◆ AIM OF THE EXERCISE: Among the entries below, find the lines with the word "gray" and copy them.

◆ RECORDS:
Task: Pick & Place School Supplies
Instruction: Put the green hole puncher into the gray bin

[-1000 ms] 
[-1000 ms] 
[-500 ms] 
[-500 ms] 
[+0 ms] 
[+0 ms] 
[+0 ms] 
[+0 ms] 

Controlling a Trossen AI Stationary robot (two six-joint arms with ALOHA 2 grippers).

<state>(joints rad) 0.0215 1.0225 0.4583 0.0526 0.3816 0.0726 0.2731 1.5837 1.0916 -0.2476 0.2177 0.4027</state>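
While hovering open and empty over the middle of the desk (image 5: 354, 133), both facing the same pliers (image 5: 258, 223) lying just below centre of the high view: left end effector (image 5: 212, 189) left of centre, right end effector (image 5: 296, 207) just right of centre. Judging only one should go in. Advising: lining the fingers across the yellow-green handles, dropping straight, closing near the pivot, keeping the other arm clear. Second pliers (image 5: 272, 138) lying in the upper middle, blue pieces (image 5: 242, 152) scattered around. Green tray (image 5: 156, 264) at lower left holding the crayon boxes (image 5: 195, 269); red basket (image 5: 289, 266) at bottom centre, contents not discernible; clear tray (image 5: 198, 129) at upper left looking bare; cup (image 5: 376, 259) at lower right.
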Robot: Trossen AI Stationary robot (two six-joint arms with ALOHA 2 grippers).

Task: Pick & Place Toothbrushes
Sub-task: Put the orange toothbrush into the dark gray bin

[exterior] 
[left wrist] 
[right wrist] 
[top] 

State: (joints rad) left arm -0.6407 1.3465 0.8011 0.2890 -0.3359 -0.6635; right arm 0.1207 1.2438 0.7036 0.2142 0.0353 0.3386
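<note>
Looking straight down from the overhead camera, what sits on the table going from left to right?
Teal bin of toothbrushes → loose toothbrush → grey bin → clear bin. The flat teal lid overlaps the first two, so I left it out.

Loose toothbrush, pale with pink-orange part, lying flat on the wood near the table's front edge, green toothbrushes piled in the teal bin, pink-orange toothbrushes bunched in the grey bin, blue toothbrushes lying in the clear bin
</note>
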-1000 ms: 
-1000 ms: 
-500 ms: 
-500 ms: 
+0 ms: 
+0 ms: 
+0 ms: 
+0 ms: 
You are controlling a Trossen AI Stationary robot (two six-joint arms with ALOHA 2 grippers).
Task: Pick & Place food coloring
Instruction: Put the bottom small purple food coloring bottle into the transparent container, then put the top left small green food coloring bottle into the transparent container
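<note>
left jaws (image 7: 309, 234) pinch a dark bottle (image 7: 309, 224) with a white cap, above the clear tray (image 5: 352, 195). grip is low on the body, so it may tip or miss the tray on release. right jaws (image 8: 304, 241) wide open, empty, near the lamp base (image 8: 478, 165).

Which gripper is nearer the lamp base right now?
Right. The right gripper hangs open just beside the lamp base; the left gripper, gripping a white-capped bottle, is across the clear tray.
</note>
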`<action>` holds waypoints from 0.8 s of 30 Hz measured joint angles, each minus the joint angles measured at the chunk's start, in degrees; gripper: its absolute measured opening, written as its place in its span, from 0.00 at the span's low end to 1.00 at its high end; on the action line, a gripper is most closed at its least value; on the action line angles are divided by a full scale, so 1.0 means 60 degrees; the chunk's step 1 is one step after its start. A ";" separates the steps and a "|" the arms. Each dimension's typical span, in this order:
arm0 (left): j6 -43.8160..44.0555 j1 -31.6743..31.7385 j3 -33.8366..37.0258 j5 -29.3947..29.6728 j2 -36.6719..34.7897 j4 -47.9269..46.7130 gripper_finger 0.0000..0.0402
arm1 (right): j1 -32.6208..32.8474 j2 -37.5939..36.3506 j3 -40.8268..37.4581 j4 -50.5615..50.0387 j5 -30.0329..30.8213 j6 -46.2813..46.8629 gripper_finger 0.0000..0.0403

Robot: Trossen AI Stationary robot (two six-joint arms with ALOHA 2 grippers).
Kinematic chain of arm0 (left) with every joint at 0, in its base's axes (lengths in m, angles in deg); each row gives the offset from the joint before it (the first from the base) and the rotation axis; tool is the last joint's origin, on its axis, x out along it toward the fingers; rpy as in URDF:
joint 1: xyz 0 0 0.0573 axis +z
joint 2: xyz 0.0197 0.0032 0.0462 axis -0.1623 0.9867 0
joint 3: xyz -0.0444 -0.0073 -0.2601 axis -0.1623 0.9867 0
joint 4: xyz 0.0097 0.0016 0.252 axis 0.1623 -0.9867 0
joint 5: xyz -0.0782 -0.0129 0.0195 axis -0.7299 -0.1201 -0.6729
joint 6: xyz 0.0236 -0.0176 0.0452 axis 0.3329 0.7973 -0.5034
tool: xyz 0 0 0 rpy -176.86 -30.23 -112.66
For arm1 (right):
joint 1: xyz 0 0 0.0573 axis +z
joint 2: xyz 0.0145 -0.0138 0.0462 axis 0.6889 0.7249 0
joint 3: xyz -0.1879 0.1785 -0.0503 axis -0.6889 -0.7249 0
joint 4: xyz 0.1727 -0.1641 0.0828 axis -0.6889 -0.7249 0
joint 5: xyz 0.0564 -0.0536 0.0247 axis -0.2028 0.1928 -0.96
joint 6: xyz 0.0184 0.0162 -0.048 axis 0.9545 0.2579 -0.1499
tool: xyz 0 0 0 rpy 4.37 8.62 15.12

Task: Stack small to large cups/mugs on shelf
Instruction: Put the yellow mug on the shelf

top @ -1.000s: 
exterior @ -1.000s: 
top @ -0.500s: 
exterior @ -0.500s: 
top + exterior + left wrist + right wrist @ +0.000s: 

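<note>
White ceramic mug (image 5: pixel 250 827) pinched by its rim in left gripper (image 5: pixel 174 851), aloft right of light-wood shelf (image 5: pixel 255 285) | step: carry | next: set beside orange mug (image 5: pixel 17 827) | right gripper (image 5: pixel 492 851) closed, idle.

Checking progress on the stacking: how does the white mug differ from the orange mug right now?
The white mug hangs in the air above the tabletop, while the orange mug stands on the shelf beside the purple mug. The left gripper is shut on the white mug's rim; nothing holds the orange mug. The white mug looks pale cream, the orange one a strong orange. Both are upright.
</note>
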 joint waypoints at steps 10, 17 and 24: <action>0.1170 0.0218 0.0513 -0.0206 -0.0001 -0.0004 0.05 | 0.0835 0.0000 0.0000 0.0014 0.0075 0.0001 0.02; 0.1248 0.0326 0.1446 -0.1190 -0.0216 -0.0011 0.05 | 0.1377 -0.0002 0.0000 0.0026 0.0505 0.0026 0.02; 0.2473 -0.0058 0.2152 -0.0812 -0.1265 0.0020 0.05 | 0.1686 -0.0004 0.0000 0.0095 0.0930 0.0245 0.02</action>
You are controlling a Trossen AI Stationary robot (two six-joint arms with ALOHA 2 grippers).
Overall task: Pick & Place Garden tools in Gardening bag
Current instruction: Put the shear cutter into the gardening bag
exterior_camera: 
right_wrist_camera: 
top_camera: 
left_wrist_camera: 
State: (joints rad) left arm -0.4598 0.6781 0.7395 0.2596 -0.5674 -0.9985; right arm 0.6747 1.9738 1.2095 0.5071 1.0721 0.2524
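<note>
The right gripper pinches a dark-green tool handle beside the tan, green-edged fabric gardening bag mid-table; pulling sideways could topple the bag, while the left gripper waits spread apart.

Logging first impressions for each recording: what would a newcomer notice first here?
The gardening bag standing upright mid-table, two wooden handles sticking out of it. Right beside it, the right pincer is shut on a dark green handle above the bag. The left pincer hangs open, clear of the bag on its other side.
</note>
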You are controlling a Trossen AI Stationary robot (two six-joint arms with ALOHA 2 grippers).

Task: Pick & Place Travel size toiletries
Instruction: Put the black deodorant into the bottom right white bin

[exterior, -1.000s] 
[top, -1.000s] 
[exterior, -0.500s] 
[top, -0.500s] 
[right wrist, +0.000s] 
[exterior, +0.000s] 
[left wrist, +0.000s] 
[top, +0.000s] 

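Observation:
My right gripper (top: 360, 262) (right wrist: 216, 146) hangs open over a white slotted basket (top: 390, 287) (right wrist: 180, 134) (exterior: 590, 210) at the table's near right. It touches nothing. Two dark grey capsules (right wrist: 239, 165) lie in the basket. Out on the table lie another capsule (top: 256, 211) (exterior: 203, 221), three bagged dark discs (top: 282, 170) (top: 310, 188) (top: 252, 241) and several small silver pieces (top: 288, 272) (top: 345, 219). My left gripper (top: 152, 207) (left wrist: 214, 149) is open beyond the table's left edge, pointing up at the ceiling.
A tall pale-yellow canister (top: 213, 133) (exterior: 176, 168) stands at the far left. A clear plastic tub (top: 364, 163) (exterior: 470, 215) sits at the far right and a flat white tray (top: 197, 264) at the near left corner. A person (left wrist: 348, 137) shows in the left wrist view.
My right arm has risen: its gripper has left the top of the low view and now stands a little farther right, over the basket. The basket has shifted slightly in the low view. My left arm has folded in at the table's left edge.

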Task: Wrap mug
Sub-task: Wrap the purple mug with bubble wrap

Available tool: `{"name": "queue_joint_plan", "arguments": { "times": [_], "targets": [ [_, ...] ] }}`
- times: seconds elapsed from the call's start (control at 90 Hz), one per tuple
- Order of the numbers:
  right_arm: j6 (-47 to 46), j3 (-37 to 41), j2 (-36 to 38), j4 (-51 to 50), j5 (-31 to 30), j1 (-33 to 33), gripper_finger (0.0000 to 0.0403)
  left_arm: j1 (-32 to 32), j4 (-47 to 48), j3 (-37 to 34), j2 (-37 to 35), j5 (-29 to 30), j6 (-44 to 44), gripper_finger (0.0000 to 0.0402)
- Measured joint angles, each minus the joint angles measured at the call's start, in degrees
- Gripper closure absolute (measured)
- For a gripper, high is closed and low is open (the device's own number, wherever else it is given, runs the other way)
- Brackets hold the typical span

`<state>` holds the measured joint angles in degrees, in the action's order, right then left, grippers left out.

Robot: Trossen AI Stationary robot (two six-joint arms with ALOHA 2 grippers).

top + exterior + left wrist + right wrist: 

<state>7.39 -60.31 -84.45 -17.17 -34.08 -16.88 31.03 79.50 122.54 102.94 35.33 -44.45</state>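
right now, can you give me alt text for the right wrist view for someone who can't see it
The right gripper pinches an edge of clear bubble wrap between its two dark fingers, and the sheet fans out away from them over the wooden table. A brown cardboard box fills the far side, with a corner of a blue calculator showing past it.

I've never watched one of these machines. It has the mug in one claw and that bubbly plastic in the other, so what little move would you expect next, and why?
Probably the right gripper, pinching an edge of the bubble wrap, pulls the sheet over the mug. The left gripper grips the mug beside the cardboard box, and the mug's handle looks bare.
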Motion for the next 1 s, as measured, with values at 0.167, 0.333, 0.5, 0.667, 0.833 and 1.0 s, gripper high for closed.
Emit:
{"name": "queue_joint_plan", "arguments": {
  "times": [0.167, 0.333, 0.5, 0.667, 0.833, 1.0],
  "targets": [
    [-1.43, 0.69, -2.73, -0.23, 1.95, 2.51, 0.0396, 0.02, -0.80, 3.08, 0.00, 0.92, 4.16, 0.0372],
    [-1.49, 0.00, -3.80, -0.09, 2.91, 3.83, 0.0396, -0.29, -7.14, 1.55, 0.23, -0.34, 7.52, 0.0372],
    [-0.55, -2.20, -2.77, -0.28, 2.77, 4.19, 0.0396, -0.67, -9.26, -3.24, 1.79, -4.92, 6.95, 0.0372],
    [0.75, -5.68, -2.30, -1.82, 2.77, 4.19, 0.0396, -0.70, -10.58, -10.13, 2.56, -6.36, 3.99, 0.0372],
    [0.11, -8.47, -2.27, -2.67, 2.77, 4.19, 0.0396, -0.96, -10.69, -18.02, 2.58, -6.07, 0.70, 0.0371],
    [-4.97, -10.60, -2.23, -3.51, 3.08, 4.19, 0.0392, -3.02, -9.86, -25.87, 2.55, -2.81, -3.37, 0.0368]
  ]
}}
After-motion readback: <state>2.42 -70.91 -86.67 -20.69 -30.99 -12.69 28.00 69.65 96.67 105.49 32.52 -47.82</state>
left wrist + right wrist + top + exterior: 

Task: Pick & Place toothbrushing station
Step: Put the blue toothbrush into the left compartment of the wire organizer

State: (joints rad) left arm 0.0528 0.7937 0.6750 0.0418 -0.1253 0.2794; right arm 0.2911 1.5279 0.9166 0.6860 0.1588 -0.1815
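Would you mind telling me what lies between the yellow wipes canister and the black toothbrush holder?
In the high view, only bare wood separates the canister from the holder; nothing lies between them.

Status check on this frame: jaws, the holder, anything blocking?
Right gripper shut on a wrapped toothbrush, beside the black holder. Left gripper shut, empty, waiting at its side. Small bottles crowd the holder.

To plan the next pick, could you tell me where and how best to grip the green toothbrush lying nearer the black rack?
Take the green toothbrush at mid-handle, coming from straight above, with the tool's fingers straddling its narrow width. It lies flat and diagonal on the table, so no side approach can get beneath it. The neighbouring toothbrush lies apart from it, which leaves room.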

◆ ANSWER FOR THE TASK:
Instruction: Put the green hole puncher into the gray bin
Sub-task: Put the orange toothbrush into the dark gray bin

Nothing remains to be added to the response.